3 Responses to Treaty of Guadalupe Hidalgo

  1. When you see that map you realize that tens of thousands of Americans had been crossing the border into Mexican territory for years. Now it’s reversed. How ironic.

  2. Recently watched a Mexican documentary about the Boy Heroes of Chapultepec. The most interesting revelations included the Los Ninos were likely over embellished by the Diaz government to boost national identity.

    The most fascinating was learning Mexicans had to be conscripted to defend their homeland. Something to do with the Casta system and Caudillo patriarchy. Reminded me of someone saying: While the US is a land of immigrants, Mexico is a land of conquest.
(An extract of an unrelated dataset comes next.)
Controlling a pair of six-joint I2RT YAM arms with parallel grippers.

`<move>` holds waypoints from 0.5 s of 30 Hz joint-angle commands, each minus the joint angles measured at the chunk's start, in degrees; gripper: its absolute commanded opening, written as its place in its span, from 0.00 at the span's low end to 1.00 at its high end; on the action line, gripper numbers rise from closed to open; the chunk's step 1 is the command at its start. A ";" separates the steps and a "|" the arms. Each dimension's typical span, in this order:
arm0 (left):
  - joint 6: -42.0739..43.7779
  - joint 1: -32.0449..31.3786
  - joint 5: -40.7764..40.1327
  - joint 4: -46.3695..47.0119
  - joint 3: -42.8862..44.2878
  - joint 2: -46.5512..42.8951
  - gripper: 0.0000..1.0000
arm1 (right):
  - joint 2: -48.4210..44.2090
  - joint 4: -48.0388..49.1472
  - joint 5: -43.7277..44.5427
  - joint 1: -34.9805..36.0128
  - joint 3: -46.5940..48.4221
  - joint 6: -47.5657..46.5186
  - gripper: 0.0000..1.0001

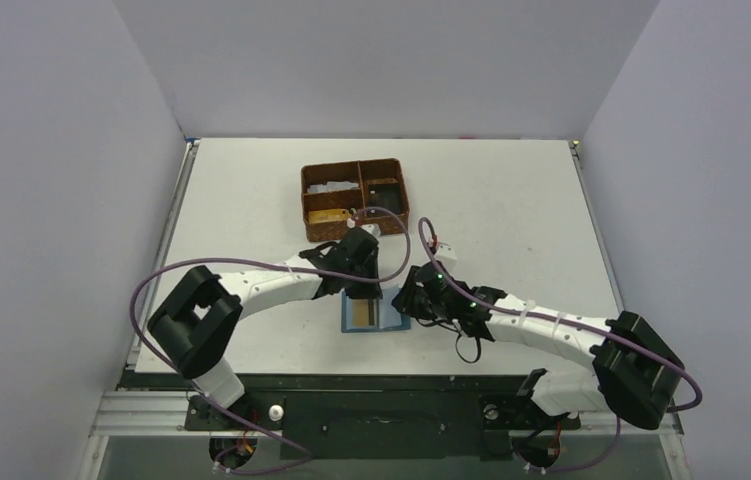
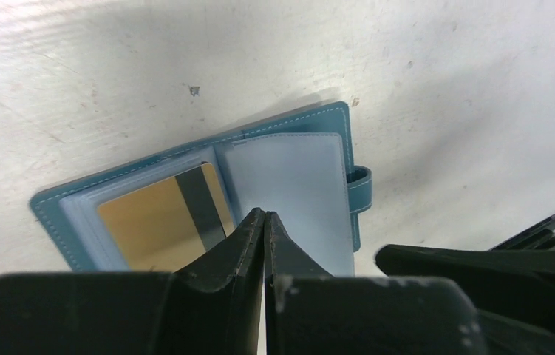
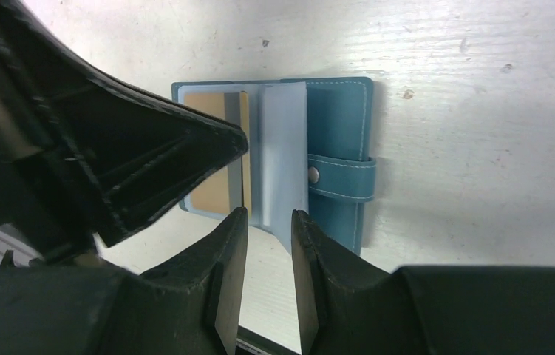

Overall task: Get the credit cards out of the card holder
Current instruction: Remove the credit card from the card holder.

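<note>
Left wrist view: credit card (image 2: 159, 222), thin, stiff and probably slick, sleeved in the open card holder (image 2: 311, 122) opposite its snap tab (image 2: 359, 188). Left gripper (image 2: 264, 216) pressed together above the holder's fold; right gripper (image 3: 265, 214) slightly spread beside it. Pinch an exposed card edge.

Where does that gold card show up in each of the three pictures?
Top view: card just below centre, inside the open wallet.
Left wrist: card lower left of centre.
Right wrist: card left of centre, partly covered.
Shared landmark: the pale page beside the card.
</note>
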 commanded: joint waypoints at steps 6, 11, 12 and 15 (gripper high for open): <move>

    During the US occupation, soldiers and officers wrote about having almost nothing but praise for Mexican women and almost nothing but contempt for Mexican men. A.P. Hill in particular wrote: It’s no exaggeration to say beggars comprise half of Mexico’s population.
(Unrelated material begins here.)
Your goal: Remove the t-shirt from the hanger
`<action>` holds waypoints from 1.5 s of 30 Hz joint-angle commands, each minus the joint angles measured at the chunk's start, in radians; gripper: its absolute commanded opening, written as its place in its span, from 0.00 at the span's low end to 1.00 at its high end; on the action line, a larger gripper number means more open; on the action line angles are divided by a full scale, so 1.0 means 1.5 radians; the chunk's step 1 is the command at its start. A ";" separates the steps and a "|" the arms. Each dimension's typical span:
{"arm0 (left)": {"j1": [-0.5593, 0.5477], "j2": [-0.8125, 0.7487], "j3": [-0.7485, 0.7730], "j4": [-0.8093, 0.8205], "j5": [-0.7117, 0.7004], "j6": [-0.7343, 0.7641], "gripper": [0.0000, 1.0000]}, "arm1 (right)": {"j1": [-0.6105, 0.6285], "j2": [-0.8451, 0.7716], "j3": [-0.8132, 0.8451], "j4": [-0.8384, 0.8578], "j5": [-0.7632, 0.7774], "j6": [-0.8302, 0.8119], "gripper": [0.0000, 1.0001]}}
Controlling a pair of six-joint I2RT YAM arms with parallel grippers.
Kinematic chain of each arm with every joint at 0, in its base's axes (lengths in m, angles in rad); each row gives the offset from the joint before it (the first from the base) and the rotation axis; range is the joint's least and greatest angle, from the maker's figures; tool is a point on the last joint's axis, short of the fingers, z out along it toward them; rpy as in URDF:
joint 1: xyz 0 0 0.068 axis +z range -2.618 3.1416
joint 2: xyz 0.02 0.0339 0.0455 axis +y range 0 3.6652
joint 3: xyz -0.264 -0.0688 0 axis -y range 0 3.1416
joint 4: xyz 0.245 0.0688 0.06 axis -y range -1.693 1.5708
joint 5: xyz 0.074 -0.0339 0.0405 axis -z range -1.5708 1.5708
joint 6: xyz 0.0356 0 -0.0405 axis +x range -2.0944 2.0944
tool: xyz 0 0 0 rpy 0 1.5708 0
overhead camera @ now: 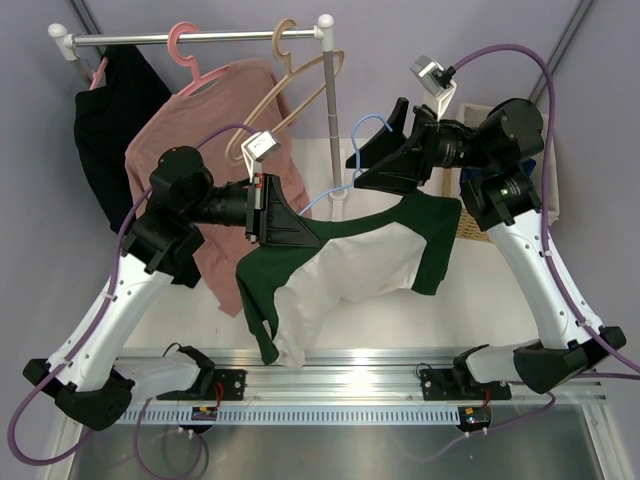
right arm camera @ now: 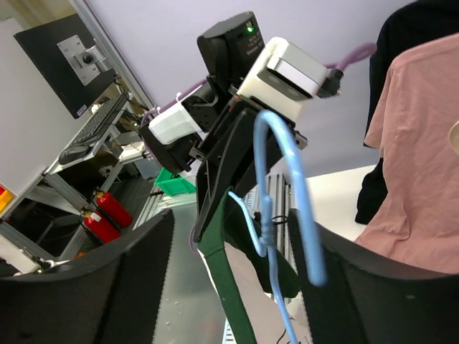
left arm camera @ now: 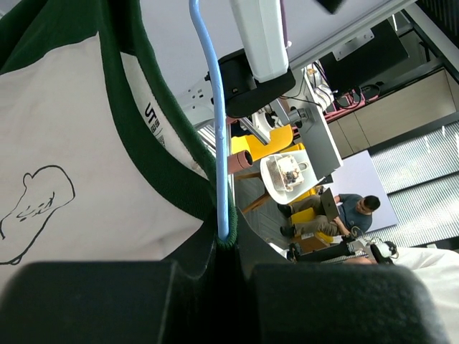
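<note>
**A:** While the t-shirt point(overhead camera: 350, 265) hangs slung in the air between the two hands, above the bench point(overhead camera: 420, 325), what worries you most?

**B:** The whole garment going along with the wire. The left hand point(overhead camera: 297, 230) is fully closed on the dark green collar. The hanger point(left arm camera: 219, 143) runs straight down into that same pinch, so I judge cloth and wire may be clamped together. Pull from there and nothing separates; the shirt only stretches.

**A:** And the right hand point(overhead camera: 360, 170)?

**B:** Its fingers stand wide apart and hold nothing. The blue hook point(right arm camera: 296, 188) sits between them, free of both pads as far as I can tell. If the hand closes off-centre, that thin wire could skid out sideways or twist.

**A:** Suppose it does catch the hook.

**B:** Then the green sleeve draped beneath the right hand's wrist is the trouble. The cloth hides where the wire's other shoulder lies. Drawn out at the wrong angle, the wire end could snag inside the neck opening.

**A:** Anything smaller?

**B:** The collar between the left hand's fingers. A slim bite of ribbing can slip. If it did, the shirt would drop to the bench with the hanger inside it.
</note>
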 commanded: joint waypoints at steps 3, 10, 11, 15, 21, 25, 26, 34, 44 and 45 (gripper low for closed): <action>-0.007 -0.012 0.022 0.045 0.004 0.021 0.00 | 0.003 -0.021 -0.039 -0.021 0.013 -0.001 0.65; -0.007 -0.015 0.023 0.046 -0.003 0.022 0.00 | 0.003 -0.017 -0.041 -0.006 0.025 0.004 0.00; -0.007 -0.014 0.022 0.046 -0.003 0.022 0.00 | 0.003 -0.019 -0.041 -0.004 0.030 0.004 0.00; -0.008 -0.005 0.016 0.038 -0.009 0.027 0.92 | 0.003 -0.038 -0.057 0.021 0.066 0.001 0.00; 0.007 0.010 0.083 -0.193 -0.062 0.213 0.99 | 0.002 -0.059 0.010 -0.225 0.160 -0.201 0.00; 0.022 0.003 0.141 -0.410 -0.256 0.364 0.99 | -0.012 -0.110 -0.037 -0.226 0.239 -0.219 0.00; 0.026 -0.001 0.130 -0.464 -0.383 0.381 0.99 | -0.014 -0.112 -0.038 -0.236 0.252 -0.221 0.00; 0.042 -0.071 0.030 -0.466 -0.599 0.422 0.99 | -0.029 -0.092 0.031 -0.326 0.247 -0.230 0.00; 0.046 -0.159 -0.038 -0.422 -0.437 0.444 0.94 | -0.066 -0.068 0.138 -0.407 0.162 -0.240 0.00; 0.046 -0.174 -0.049 -0.400 -0.423 0.435 0.86 | -0.067 -0.067 0.135 -0.401 0.158 -0.221 0.00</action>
    Curious to know what you think is the source of Mexico being categorized as a weaker nation. One theory is its machismo culture in which masculinity and honor are taken way too seriously.

    – Will Reardon

  3. United States and the Treaty of Guadalope with it’s injustice to the pre-existing land grants from the King of Spain and the Mexican President of private property. Unfairly denied by the land commissioner of California for 15 to 26 years before Patent was issued and while waiting for proof of ownership. Through that waiting time for proof of the pre-existing granted land of 40 years the government and courts were liquidating our land by selling our land without our permission violating the Treaty, Treaty Law, International Law and our Civil Rights. The unjust action is still going on as our family has 9 patents of land in our name of 241,784.89 acers as of today on BLM records with others living on our land without owners permission to be on private property to live on. Trespassing is not the answer to those on our land it was the governments fraud and corruption that caused the unfair justice to the Patent owners and the heirs of the said land. It has been over 177 years of un-justice when will justice prevail to the heirs of the Patent Land.